— Data segment —
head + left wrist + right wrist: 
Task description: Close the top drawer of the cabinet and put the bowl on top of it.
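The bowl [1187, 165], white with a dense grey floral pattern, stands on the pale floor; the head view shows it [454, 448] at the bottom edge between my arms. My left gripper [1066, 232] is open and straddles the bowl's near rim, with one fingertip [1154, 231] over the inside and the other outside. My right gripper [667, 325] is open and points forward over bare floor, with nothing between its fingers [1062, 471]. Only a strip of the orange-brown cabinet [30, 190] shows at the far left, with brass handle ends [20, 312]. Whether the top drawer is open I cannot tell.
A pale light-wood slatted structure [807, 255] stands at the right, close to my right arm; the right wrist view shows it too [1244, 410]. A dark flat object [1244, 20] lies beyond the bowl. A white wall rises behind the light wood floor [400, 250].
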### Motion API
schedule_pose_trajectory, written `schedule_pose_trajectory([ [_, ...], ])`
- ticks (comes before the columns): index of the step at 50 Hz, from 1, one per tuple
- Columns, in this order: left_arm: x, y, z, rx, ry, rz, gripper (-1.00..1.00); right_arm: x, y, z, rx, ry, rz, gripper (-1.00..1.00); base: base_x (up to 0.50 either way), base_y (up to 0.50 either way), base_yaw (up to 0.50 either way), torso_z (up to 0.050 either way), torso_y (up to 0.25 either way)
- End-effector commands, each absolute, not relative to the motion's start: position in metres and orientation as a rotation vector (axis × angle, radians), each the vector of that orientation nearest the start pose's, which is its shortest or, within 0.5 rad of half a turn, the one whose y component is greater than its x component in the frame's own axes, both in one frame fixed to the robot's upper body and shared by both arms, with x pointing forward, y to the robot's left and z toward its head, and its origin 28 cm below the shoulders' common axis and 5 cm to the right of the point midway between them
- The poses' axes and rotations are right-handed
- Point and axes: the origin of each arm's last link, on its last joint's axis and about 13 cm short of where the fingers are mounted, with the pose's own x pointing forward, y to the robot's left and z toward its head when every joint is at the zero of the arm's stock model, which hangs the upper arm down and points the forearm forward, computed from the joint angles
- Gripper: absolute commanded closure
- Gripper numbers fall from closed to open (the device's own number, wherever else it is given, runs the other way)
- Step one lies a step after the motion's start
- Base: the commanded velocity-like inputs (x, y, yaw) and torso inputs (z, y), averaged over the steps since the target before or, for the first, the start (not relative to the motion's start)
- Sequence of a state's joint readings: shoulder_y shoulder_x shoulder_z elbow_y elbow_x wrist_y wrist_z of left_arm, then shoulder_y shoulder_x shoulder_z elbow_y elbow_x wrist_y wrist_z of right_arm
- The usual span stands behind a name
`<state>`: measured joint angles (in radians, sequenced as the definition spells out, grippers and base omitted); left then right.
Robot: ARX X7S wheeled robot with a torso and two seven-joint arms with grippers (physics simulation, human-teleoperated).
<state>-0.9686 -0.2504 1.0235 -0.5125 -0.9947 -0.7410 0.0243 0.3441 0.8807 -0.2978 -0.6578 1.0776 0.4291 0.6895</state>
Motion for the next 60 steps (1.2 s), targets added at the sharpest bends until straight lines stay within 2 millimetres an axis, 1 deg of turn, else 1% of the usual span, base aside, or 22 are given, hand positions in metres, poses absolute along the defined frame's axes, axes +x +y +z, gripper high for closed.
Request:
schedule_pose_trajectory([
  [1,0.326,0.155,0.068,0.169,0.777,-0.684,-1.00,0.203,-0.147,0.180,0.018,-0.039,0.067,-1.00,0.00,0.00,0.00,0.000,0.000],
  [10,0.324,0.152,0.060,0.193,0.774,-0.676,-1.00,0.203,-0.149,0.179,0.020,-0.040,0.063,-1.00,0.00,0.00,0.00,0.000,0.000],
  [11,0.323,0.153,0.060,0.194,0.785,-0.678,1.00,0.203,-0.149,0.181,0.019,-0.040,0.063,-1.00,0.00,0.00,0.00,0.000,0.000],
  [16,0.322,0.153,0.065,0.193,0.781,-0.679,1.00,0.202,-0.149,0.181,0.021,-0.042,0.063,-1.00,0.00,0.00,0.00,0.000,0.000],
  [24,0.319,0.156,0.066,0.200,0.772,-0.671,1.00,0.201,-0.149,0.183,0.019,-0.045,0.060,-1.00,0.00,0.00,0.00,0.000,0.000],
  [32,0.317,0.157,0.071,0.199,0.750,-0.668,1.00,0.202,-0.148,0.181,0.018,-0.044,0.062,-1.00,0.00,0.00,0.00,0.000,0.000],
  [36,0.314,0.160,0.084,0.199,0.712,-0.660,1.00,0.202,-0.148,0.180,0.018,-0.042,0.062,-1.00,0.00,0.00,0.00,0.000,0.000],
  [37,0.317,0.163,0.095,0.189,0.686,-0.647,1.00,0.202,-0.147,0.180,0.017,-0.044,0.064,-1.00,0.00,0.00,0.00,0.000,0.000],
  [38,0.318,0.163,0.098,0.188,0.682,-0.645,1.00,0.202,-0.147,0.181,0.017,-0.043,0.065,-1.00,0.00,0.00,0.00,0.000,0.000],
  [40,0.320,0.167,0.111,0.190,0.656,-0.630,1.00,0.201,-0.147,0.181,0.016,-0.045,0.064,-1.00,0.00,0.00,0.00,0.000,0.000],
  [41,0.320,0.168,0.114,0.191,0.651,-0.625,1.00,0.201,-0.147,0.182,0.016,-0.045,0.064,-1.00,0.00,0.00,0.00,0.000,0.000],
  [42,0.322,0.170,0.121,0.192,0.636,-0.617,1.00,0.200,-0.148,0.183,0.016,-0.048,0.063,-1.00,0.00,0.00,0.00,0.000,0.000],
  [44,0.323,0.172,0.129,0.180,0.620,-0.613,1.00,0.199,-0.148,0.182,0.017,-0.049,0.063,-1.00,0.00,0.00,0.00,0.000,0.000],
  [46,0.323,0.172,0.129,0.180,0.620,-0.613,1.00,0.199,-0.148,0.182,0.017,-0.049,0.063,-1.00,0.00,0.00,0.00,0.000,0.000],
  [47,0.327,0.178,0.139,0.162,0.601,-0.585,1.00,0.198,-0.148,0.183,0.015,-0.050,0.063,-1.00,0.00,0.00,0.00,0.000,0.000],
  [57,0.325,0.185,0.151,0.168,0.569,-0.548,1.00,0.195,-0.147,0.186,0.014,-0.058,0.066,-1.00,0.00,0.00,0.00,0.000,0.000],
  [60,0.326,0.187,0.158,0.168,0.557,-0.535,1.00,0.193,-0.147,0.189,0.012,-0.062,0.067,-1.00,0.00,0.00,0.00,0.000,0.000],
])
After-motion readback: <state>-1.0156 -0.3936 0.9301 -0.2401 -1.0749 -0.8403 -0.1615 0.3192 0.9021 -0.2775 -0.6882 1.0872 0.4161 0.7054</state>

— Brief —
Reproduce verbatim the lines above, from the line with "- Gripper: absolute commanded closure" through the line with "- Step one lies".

— Solution to this exercise —
- Gripper: absolute commanded closure
- Gripper numbers fall from closed to open (the device's own number, wherever else it is given, runs the other way)
- Step one lies a step after the motion's start

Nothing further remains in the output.